## Work order
Where does the string "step" occur in the records? Copy each line that holds it.

—————

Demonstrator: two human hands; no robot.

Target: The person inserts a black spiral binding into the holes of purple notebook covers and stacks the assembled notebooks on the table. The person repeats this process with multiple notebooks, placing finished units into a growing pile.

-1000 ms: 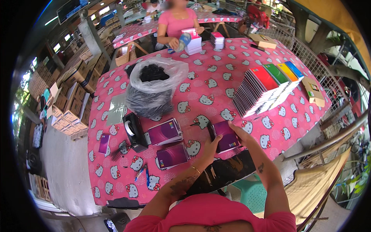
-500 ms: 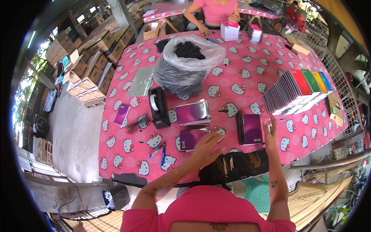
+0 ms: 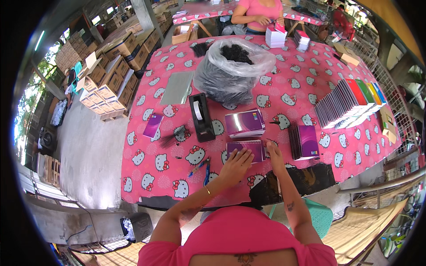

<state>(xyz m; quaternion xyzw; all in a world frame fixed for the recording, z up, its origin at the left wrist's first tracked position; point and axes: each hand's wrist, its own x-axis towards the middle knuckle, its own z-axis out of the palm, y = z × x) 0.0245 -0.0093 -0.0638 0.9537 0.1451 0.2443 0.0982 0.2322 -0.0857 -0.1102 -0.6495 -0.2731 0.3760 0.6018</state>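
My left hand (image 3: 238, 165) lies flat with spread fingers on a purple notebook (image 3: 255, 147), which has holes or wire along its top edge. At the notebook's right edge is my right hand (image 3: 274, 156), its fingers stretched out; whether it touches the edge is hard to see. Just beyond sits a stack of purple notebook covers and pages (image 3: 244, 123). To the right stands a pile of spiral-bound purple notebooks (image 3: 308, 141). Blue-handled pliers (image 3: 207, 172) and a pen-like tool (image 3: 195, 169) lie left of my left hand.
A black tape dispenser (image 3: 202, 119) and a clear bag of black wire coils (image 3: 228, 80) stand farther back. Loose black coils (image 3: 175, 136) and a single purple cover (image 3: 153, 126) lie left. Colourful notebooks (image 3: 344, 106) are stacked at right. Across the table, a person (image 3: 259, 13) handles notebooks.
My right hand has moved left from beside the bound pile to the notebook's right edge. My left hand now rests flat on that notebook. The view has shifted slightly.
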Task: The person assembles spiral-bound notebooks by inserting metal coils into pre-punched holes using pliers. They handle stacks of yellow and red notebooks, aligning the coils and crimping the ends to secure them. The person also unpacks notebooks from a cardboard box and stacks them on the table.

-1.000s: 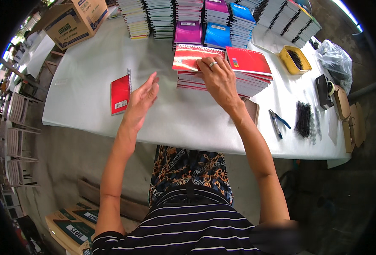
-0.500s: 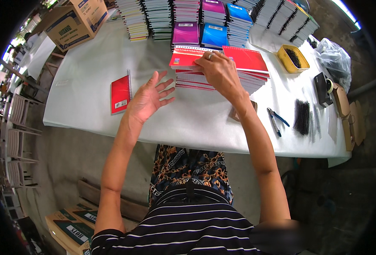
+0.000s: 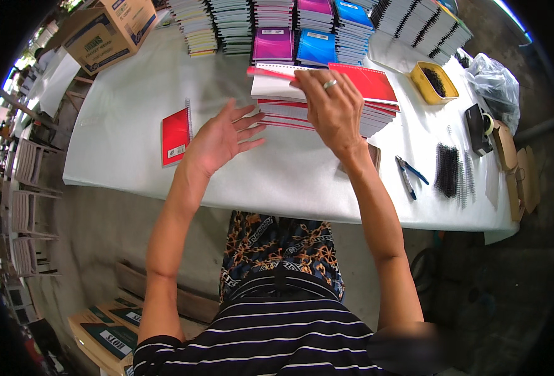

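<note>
My right hand (image 3: 333, 103) pinches a red notebook cover (image 3: 270, 73), which is tilted up and seen almost edge-on. Beneath it lies a block of white punched pages (image 3: 275, 88), on top of a stack of red-covered notebooks (image 3: 283, 117). My left hand (image 3: 223, 139) is open, palm turned up, just left of this stack and holding nothing. Against the first stack stands another one, topped by a red cover (image 3: 371, 83) with punched holes along its edge. A spiral-bound red notebook (image 3: 176, 138) lies flat on the table to the left of my left hand.
Tall stacks of spiral notebooks (image 3: 274, 44) line the table's far side. To the right are a yellow tub of black bits (image 3: 434, 83), blue-handled pliers (image 3: 409, 175), black wire spirals (image 3: 447, 172) and a tape dispenser (image 3: 477, 130). A cardboard box (image 3: 108, 34) stands far left.
My right hand has raised the red cover off the pages, so white paper now shows beneath it. My left hand has moved slightly right, closer to the stack.
</note>
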Demonstrator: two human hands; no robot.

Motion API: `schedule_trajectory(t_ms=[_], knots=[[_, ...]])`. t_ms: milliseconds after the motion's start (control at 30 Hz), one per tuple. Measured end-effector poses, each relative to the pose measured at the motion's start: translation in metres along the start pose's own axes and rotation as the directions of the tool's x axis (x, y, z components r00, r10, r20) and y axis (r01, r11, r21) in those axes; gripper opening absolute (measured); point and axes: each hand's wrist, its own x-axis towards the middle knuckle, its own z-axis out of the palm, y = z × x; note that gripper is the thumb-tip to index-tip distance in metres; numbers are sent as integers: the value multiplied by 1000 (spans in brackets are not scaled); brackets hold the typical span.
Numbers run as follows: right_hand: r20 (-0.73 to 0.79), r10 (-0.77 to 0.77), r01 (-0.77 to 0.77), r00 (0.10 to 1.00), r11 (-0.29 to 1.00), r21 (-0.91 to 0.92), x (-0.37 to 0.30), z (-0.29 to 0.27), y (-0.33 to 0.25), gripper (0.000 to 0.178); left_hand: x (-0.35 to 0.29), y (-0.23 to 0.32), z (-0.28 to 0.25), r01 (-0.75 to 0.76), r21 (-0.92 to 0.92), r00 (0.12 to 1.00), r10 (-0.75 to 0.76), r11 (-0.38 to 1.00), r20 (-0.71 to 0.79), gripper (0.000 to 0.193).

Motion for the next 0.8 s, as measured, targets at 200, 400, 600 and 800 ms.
schedule_trajectory(t_ms=[200, 400, 600, 800], knots=[[116, 362, -380, 925, 881, 281, 9, -16, -8, 16, -30, 9, 22, -195, 166, 971, 215, 966, -108, 69], [205, -181, 163, 962, 981, 102, -56, -32, -57, 23, -29, 0, 18, -5, -210, 995, 26, 978, 101, 66], [218, 553, -593, 805, 724, 352, -76, -65, -55, 64, -40, -35, 22, -308, 130, 932, 272, 942, 240, 65], [765, 589, -927, 261, -69, 369, -137, -45, -56, 28, -29, -82, 14, -212, 422, 960, 107, 882, 259, 74]])
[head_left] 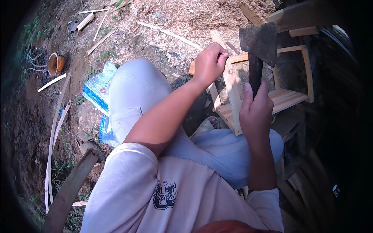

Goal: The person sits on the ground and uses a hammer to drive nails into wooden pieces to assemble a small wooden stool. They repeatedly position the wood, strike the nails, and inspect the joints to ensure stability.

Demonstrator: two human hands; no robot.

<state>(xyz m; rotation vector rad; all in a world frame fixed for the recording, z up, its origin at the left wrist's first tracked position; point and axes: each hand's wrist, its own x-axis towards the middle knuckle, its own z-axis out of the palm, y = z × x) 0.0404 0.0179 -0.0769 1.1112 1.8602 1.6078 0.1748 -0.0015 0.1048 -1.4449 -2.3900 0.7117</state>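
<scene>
While the right hand point(257, 110) is gripping one axe point(258, 42), partly hiding one frame point(234, 91), the left hand point(210, 64) is pinching closed, contents unclear; one bucket point(60, 64) is sitting far left.

Brown earth point(74, 48) carries pale wood shavings point(190, 11) beyond the left hand point(211, 64); well to that hand's left lie an orange-brown container point(57, 65), thin wooden strips point(52, 82) and, nearer, blue-and-white plastic point(96, 93).
</scene>
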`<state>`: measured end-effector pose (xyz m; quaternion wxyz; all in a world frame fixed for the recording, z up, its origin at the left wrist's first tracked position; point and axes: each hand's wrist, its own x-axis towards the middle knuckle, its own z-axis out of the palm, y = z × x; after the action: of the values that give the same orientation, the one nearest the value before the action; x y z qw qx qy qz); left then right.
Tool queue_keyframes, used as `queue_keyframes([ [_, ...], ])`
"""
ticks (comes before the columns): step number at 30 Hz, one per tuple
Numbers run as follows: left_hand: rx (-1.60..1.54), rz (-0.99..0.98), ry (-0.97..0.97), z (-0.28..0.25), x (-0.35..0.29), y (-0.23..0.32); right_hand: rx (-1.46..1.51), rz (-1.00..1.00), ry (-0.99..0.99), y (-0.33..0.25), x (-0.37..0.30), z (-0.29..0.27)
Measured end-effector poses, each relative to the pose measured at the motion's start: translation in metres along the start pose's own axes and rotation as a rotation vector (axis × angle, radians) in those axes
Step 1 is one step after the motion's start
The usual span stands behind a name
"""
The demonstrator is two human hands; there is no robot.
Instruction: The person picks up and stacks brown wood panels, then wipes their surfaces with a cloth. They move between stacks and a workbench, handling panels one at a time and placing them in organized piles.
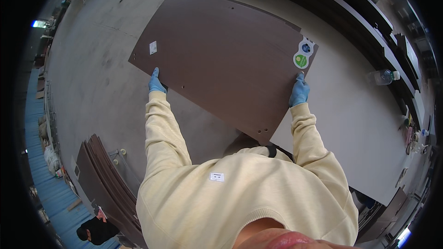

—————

## Answer space
ticks (comes before the columns): step number at 30 Hz, one per tuple
Step 1 is one step after the motion's start

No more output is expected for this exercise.